WHAT NEEDS TO BE DONE: Below are the entries; output exactly the lines from the one containing "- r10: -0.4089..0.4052" through the final line, inclusive.

Extracted data entries:
◇ ◇ ◇ ◇ ◇ ◇ ◇

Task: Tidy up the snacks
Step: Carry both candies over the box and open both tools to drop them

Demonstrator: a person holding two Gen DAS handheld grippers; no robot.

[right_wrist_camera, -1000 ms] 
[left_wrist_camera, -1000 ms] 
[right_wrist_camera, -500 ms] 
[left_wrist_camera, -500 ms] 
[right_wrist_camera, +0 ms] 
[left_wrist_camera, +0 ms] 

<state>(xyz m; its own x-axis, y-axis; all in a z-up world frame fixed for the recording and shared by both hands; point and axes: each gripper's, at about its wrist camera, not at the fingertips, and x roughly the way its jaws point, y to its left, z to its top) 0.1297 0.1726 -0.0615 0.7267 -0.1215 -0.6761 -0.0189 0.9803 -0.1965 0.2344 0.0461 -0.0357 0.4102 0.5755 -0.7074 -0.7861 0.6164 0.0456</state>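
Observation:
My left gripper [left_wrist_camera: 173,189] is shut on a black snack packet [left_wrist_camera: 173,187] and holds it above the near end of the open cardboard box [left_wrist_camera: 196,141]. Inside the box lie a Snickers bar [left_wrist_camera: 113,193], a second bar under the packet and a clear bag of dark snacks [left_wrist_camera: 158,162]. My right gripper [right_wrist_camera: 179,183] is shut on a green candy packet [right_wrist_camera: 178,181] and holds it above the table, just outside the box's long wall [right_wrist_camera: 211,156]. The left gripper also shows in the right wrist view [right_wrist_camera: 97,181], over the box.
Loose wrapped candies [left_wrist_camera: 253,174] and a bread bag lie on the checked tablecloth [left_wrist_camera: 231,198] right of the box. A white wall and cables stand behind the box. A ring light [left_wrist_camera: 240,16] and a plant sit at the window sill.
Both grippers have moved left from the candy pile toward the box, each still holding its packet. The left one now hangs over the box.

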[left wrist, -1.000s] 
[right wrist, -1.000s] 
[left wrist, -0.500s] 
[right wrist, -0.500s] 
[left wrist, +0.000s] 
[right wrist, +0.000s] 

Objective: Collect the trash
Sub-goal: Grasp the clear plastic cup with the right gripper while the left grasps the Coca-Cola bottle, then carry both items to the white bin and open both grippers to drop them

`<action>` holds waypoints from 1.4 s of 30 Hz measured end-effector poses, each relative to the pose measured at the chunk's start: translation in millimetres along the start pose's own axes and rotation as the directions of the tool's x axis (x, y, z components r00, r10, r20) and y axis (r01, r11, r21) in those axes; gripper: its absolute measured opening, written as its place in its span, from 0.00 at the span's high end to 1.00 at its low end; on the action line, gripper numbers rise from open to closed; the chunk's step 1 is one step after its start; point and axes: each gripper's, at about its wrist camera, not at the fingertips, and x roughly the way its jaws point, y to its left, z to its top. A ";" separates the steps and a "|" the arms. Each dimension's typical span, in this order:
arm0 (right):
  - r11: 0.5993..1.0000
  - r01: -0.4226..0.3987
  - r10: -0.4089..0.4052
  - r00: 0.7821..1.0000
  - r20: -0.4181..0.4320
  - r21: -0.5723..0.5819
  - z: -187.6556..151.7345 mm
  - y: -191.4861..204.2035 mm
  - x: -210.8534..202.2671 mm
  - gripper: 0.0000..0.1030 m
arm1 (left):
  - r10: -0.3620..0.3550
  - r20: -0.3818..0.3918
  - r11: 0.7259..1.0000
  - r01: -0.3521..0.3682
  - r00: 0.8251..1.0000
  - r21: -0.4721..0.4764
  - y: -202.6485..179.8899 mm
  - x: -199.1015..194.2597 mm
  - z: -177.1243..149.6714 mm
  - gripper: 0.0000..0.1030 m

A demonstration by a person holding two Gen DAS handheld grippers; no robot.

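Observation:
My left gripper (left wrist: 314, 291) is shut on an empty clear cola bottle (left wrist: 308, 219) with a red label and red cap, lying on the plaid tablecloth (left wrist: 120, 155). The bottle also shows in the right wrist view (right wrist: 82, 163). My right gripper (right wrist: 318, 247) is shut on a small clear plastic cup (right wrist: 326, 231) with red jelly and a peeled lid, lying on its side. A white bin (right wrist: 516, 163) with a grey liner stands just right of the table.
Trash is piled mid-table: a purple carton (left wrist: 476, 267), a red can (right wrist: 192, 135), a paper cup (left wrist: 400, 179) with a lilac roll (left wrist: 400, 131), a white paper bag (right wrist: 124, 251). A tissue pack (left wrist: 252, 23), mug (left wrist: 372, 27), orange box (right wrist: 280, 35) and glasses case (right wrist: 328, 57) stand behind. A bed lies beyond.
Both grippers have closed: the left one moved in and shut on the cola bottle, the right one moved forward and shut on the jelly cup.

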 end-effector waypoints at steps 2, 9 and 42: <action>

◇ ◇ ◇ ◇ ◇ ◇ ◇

TASK OUTPUT:
  - r10: -0.4089..0.4052
  - r00: 0.7821..1.0000
  - r20: -0.4181..0.4320
  - r21: -0.5723..0.5819
  - z: -187.6556..151.7345 mm
  - y: -191.4861..204.2035 mm
  - x: -210.8534..202.2671 mm
  - gripper: 0.0000..0.1030 m
arm1 (left):
  - r10: -0.3620..0.3550
  - r20: -0.3818..0.3918
  - r11: 0.7259..1.0000
  - r01: -0.3521..0.3682
  - r00: 0.8251..1.0000
  - r21: -0.4721..0.4764
  - y: -202.6485..179.8899 mm
  - x: -199.1015..194.2597 mm
  - z: -177.1243..149.6714 mm
  - gripper: 0.0000..0.1030 m

A demonstration by a person holding two Gen DAS handheld grippers; no robot.

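Observation:
My left gripper (left wrist: 314, 291) is shut on an empty clear cola bottle (left wrist: 308, 219) with a red label and red cap, lying on the plaid tablecloth (left wrist: 120, 155). The bottle also shows in the right wrist view (right wrist: 82, 163). My right gripper (right wrist: 318, 247) is shut on a small clear plastic cup (right wrist: 326, 231) with red jelly and a peeled lid, lying on its side. A white bin (right wrist: 516, 163) with a grey liner stands just right of the table.
Trash is piled mid-table: a purple carton (left wrist: 476, 267), a red can (right wrist: 192, 135), a paper cup (left wrist: 400, 179) with a lilac roll (left wrist: 400, 131), a white paper bag (right wrist: 124, 251). A tissue pack (left wrist: 252, 23), mug (left wrist: 372, 27), orange box (right wrist: 280, 35) and glasses case (right wrist: 328, 57) stand behind. A bed lies beyond.
Both grippers have closed: the left one moved in and shut on the cola bottle, the right one moved forward and shut on the jelly cup.
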
 end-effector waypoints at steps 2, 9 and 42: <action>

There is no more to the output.